“It’s no secret that the Salt Lake Valley is growing at a rapid rate, especially in the southwest areas," Salt Lake County Mayor Ben McAdams said in a recent announcement. "That’s why Taylorsville is the perfect location for the Mid-Valley Performing Arts Center."
He’s right for a number of reasons.
In the first place, there is clearly a great deal of community support for the effort to build a new facility. The Performing Arts Center will be home to the Taylorsville Arts Center, which has scrambled to find venues for their productions and has been forced to house its props in a barn. Other local groups will also make use of it, and the space should be large enough to accommodate touring shows. It’s likely that the facility will be fully utilized as soon as it opens its doors, which is an event scheduled for 2020.
That’s significant because the biggest challenge facing cultural venues is often finding an audience. A community that decides it wants a theatre can waste a great deal of money in building it, only to find that nobody is willing to come. In this case, the local groups have already demonstrated the ability to attract an audience, so the performing arts center is being built to accommodate an already existing demand. That’s a critical component of the process that far too many cities overlook.
Mayor McAdams’s optimism is also justified by the positive economic benefit that this facility could accrue. The building will receive $36 million from the county’s tourism fund, and the City of Taylorsville will put in an additional $3.3 million. That’s a great deal of money that they believe will produce significant economic returns.

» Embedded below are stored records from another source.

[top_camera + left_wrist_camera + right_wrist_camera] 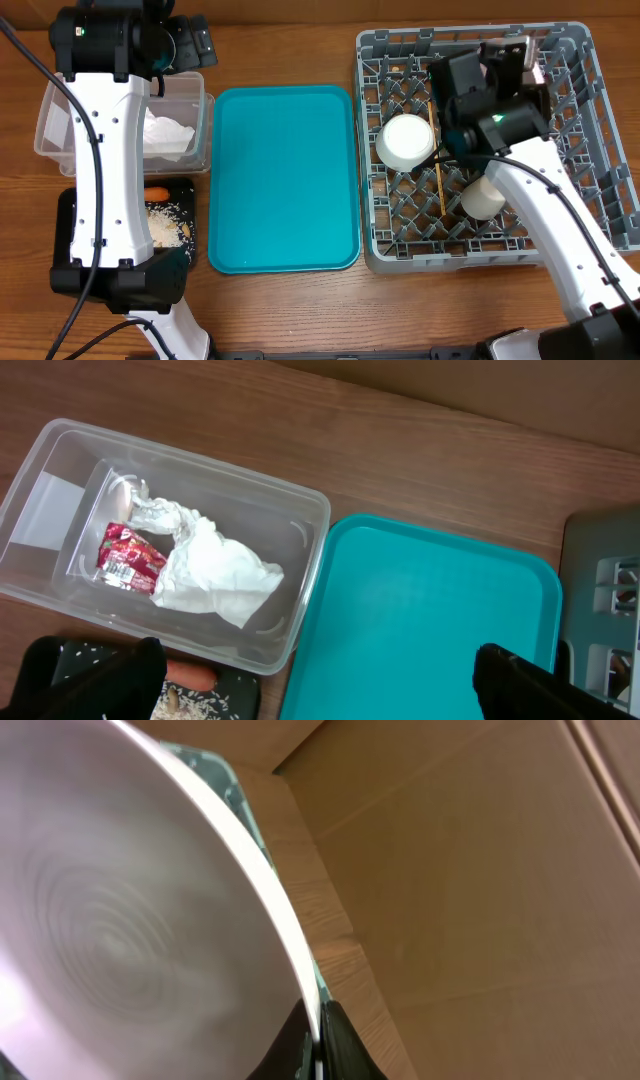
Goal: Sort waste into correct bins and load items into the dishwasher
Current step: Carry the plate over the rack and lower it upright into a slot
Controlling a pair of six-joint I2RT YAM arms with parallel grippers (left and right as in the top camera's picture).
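Pinching the thin rim of a smooth round pale plate (130, 920), right gripper (318, 1042) is holding it over the grey lattice dish rack (600, 150), left gripper (320, 690) is hovering wide open above the clear plastic tub (200, 460), crumpled white napkin (215, 575) and red wrapper (130, 555) lying inside.

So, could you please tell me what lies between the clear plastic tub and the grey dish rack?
Only the teal tray, its surface bare, sits between tub and rack; the overhead view shows it.
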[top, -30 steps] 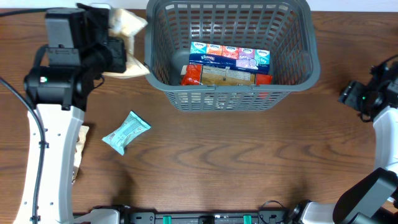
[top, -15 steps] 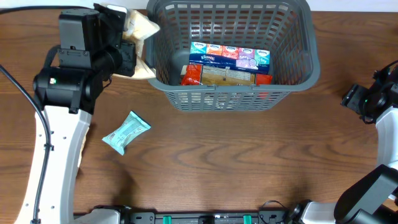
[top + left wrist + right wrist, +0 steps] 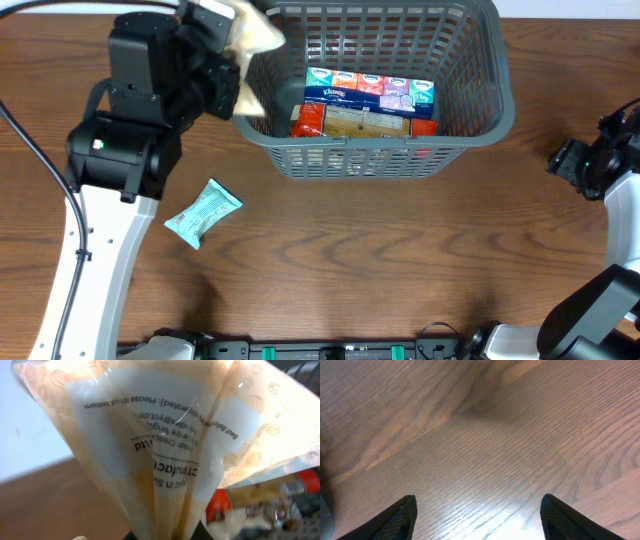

Americans for the Arts, a non-profit organization with a stated mission to “serve, advance, and lead the network of organizations and individuals who cultivate, promote, sustain, and support the arts in America,” conducted research to measure the economic impact of the arts in local communities. They estimate that the average attendee to an arts event spends an additional $24.60 per visit on items not associated with the purchase of their tickets. This includes dinner before the show or dessert afterward, transportation, lodging, and even babysitters. Those expenses add up, and they pay people who aren’t directly involved with what’s happening up on the stage.
Of course, it’s essential that city and county leaders ensure a wise stewardship of taxpayer dollars, and they need to adopt best practices on how this facility will operate. At the same time, it’s encouraging to see this kind of commitment to improving the Taylorsville area, both culturally and economically.